4. Propagating Older Plants
If your Pilea plant is over five years old, it may be mature enough to resist help from hydration, rotation, or staking. These methods may no longer prove effective in leading your plant’s central stem to grow straighter.
Although some Pilea plants can live for more than ten years when properly taken care of indoors, it’s usually only possible if they spent most of their early years (up to seven years) as short and compact plants below 12 inches (30 cm) tall.
As the plant adds a few inches to its stem, it gradually twists, making it challenging to guide with a stake. This is due to the irregular pattern of the leaf nodes against the stem. The unpredictable nature of where the leaf nodes develop on the stem forces it to twist at irregular angles.
Therefore, even if you provide the plant with enough sunlight and water, it might still refuse to grow the way you want. In that case, it may be best to propagate it and grow a new Pilea plant. The good news is that it’s relatively easy to propagate a Pilea plant from babies formed from the rhizomes.
Ideally, you should propagate your plant every year after the third year. This is mainly because the Pilea plant produces new shoots through rhizomes. When grown in pots, this situation can lead to overcrowding and compromise the mother plant’s health.
Watch the video below to see how to cut the baby Pilea plants from the mother plant:
Ensuring your new Pilea plant gets enough sunlight and water can help it grow straighter. It’s also a good opportunity to learn and improve on the areas you may have missed with your previous plant.

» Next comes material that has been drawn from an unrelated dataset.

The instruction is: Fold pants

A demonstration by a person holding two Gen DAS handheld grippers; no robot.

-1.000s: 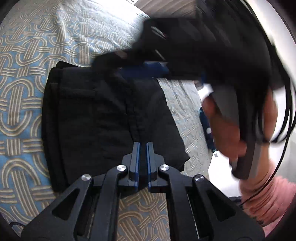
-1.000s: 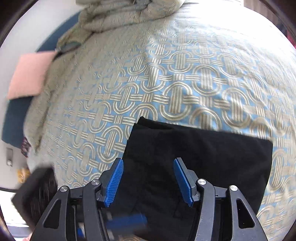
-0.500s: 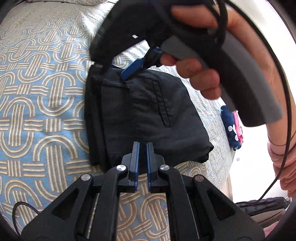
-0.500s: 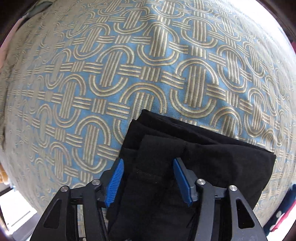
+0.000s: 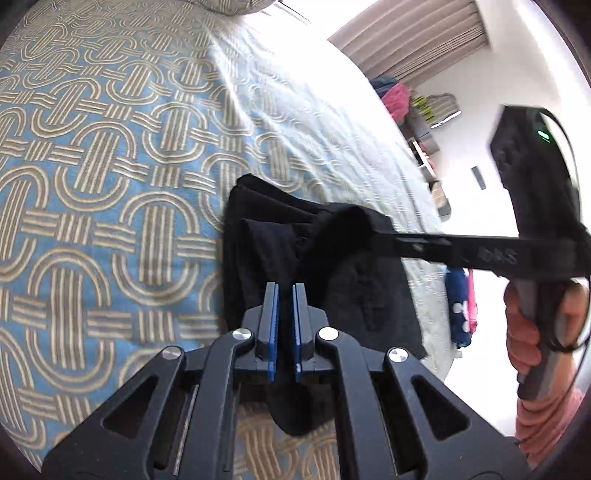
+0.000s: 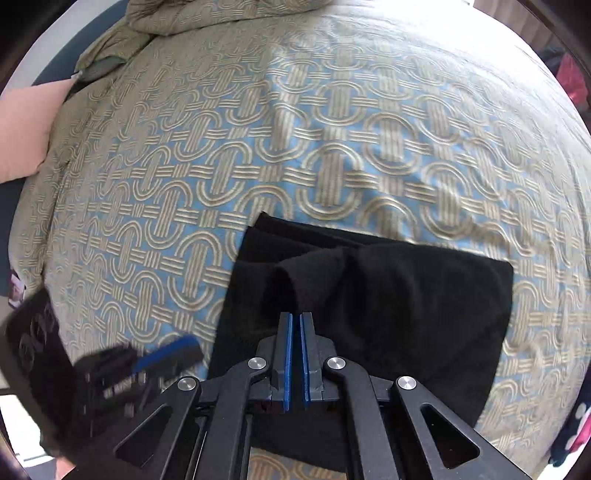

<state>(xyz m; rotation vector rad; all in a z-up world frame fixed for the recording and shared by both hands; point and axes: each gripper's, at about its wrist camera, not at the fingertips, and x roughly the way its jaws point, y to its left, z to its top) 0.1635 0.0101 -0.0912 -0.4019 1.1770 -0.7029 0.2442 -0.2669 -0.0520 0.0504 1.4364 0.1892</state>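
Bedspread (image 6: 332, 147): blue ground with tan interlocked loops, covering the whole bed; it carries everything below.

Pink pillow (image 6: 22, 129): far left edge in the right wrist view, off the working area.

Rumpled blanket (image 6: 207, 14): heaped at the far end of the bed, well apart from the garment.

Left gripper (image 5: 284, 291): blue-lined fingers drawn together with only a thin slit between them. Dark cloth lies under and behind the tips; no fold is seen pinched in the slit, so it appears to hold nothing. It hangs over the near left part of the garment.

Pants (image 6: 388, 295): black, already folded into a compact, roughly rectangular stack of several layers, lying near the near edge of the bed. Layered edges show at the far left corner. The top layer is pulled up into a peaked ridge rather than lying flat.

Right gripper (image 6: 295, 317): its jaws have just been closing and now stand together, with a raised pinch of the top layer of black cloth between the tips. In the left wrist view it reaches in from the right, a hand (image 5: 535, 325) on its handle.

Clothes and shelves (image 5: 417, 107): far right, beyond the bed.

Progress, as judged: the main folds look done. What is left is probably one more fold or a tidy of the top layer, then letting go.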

A Pilea shrub, such as the Chinese Money plant, looks best when it grows upright. Providing your plant with its basic needs, such as sunlight and water, at adequate levels is often enough to prevent legginess and leaning over. A stake can also add structural support for taller plants.
However, the central stems of Pilea shrubs are also known to twist naturally with age due to the irregular pattern of the new leaf nodes. Therefore, knowing when and how to propagate your plant is also a valuable skill to have.